Towards the best robot for the task: Codesign methods and tools

MSc assignment

Context:

Traditionally, design of robots and their actuation systems relied heavily in the intuition of its designers. Intuitive heuristics, such as reachable workspace and maximum continuous torque in worst-case configurations, have been important design tools for a long time. However, this rarely leads to an optimal robot design in terms of capabilities or (energy) efficiency. These problems become even more significant as robots are moving out of structured lab/industrial environments into the real world, and are expected to perform varying tasks, often on battery power.
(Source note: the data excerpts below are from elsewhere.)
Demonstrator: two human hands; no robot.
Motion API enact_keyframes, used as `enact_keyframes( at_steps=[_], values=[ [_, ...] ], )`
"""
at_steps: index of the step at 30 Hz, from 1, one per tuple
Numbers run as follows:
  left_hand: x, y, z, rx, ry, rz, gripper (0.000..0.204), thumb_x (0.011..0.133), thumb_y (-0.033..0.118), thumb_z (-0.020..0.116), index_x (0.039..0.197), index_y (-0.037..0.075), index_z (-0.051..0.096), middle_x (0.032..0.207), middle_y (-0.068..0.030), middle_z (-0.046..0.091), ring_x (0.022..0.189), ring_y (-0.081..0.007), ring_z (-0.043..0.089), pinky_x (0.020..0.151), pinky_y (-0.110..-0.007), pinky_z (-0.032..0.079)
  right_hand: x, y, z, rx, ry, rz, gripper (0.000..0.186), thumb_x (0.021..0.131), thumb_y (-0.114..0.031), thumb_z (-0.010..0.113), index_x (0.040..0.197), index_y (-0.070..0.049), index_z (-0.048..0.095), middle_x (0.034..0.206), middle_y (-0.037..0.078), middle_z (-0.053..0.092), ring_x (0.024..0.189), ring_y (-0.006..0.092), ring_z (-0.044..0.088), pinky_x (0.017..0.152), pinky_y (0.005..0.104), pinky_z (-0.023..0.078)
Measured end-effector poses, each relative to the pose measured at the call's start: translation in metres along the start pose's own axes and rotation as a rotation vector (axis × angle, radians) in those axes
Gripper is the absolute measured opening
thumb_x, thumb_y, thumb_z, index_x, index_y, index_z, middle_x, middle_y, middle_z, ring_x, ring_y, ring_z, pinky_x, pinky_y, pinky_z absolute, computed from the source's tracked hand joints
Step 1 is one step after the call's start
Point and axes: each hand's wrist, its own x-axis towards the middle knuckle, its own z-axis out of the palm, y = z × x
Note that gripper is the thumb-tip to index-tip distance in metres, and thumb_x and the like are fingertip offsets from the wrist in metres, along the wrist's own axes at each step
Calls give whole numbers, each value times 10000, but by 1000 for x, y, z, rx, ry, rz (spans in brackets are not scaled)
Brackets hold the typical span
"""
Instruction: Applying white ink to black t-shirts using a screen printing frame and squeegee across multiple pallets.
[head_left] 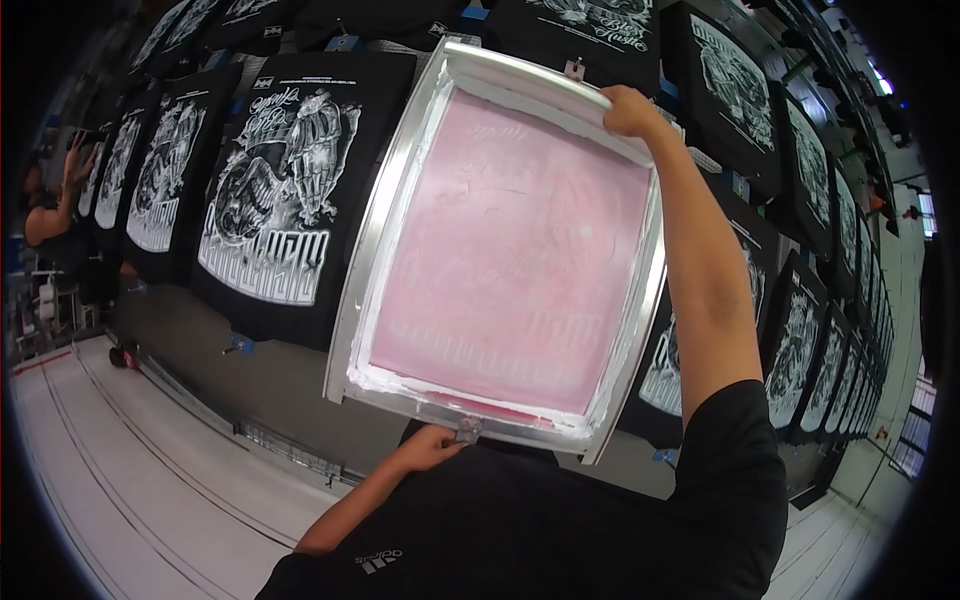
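- Screen frame [525,72], metal and rectangular, stands in front of the person's torso, its upper end leaning to the right; whether anything besides the hands supports it, I cannot tell.
- Pink mesh [510,270] fills the frame, with faint traces of a design and lettering showing on it.
- White residue [362,378] lines the inner edges, thickest around the lower corners.
- Right hand [635,112] is closed over the upper rail near its right end, the arm reaching up along the right side of the frame; some fingertips are hidden.
- Left hand [430,448] grips the middle of the lower rail, fingers curled in beside a small clip [467,430]; the thumb's exact place is unclear.
- Black shirts [270,200] with white and grey prints stand in rows behind the frame and to both sides.
- Blue clamp [238,345] sits below the large shirt on the left.
- Another person [55,215] is at the far left, arm raised near the shirts.
- Pale floor [150,480], crossed by dark lines, spreads at lower left.
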Motion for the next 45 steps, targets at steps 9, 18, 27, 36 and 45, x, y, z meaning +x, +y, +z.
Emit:
enact_keyframes(
  at_steps=[9, 18, 27, 36, 45],
  values=[
    [9, 11, -4, 2, -21, 105, 225, 939, 210, 605, 850, 14, 674, 687, 0, 604, 658, -72, 525, 608, -275, 437, -249, -147, 71, 73, -76, 65, 466, 675, -36, 573, 1126, -92, 676, 1111, 156, 675, 1036, 351, 621, 924, 412, 486],
    [11, 15, 9, 416, 174, -63, 298, 935, 296, 592, 1061, 40, 678, 924, -113, 686, 855, -193, 620, 781, -347, 492, -449, -261, 139, 194, 78, 30, 365, 642, 21, 583, 994, -62, 630, 895, 90, 644, 885, 306, 586, 787, 419, 460],
    [-35, 58, -8, 663, 173, -252, 500, 860, 529, 605, 956, 50, 714, 902, -199, 689, 882, -368, 659, 776, -427, 506, -448, -194, 104, 134, 119, 98, 325, 674, -171, 739, 974, -82, 650, 923, 122, 667, 947, 323, 609, 864, 448, 430],
    [-41, 55, -169, 464, 1358, 396, 330, 963, 320, 580, 1072, 22, 668, 816, -104, 670, 724, -138, 592, 666, -332, 484, -449, -82, 174, 1208, 157, 262, 257, 744, -84, 784, 960, 6, 680, 879, 49, 694, 813, 126, 632, 767, 293, 504],
    [-11, 77, -83, -107, 995, 358, 405, 1025, 274, 486, 1255, -46, 579, 1019, -62, 671, 913, -88, 578, 816, -246, 471, -500, -25, 153, 1511, 260, 456, 346, 707, -74, 802, 1026, -5, 686, 931, 62, 683, 893, 155, 622, 808, 301, 494]
  ],
)
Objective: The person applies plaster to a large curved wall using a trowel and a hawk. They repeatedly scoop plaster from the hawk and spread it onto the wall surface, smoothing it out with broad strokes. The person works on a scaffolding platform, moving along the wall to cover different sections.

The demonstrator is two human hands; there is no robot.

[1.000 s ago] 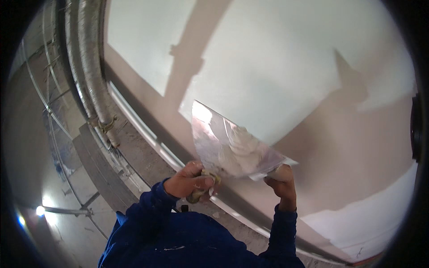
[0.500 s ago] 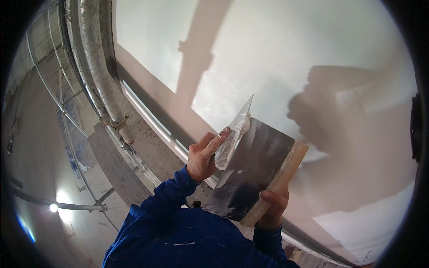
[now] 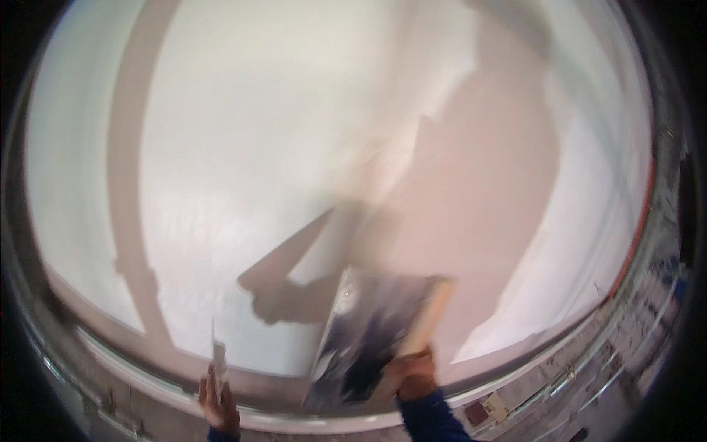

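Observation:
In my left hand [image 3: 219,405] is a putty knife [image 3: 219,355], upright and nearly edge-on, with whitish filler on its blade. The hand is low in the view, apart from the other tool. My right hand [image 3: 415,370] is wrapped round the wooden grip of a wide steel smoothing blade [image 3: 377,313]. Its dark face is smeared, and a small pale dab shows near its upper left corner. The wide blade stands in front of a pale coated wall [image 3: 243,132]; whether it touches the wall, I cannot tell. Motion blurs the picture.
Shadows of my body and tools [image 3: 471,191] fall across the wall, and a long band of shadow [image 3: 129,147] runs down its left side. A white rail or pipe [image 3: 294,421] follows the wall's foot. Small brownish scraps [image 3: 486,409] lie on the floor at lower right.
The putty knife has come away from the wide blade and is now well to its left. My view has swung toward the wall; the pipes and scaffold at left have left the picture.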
Therefore, there is a clear need to design robots in a more holistic manner: The best robot for the task(s).

Simultaneously, the need for more dynamic robots has promoted the development of actuators using high torque electrical motors combined with lower gear ratios – quasi-direct drive or proprioceptive actuation. These actuators have reduced reflected inertia, higher speeds and efficiency, and generally reduced output impedance with better interaction capabilities. However, again, the appropriate design parameters for a given robot and task(s) are not clear.

State-of-the-art:

Recent work by us and other authors has led to a number of co-design approaches, where the robot’s design and behaviour (control) are simultaneously optimised, typically with the goal of finding the best robot design for a certain (set of) task(s) (and potentially a controller to go with it). We are primarily interested in the design aspect. Previous students in this line of research have developed both 1) a co-design framework based on trajectory optimisation, capable of selecting optimal motor and gearing design parameters for a given robot, and 2) a proof-of-concept prototype robot, aimed at validating the modelling aspects. Both of these areas present opportunities for further development.

This assignment:

This assignment focuses on the first aspect; co-design methods for robotic systems. You will explore new co-design methodologies, with particular focus on methods for closing the loop between numerical optimisation (theory) and selection of real hardware components (practice). This work will include the use of genetic algorithms and trajectory optimisation. You will develop this software based on Python and CasADI. The current framework can serve as a starting point.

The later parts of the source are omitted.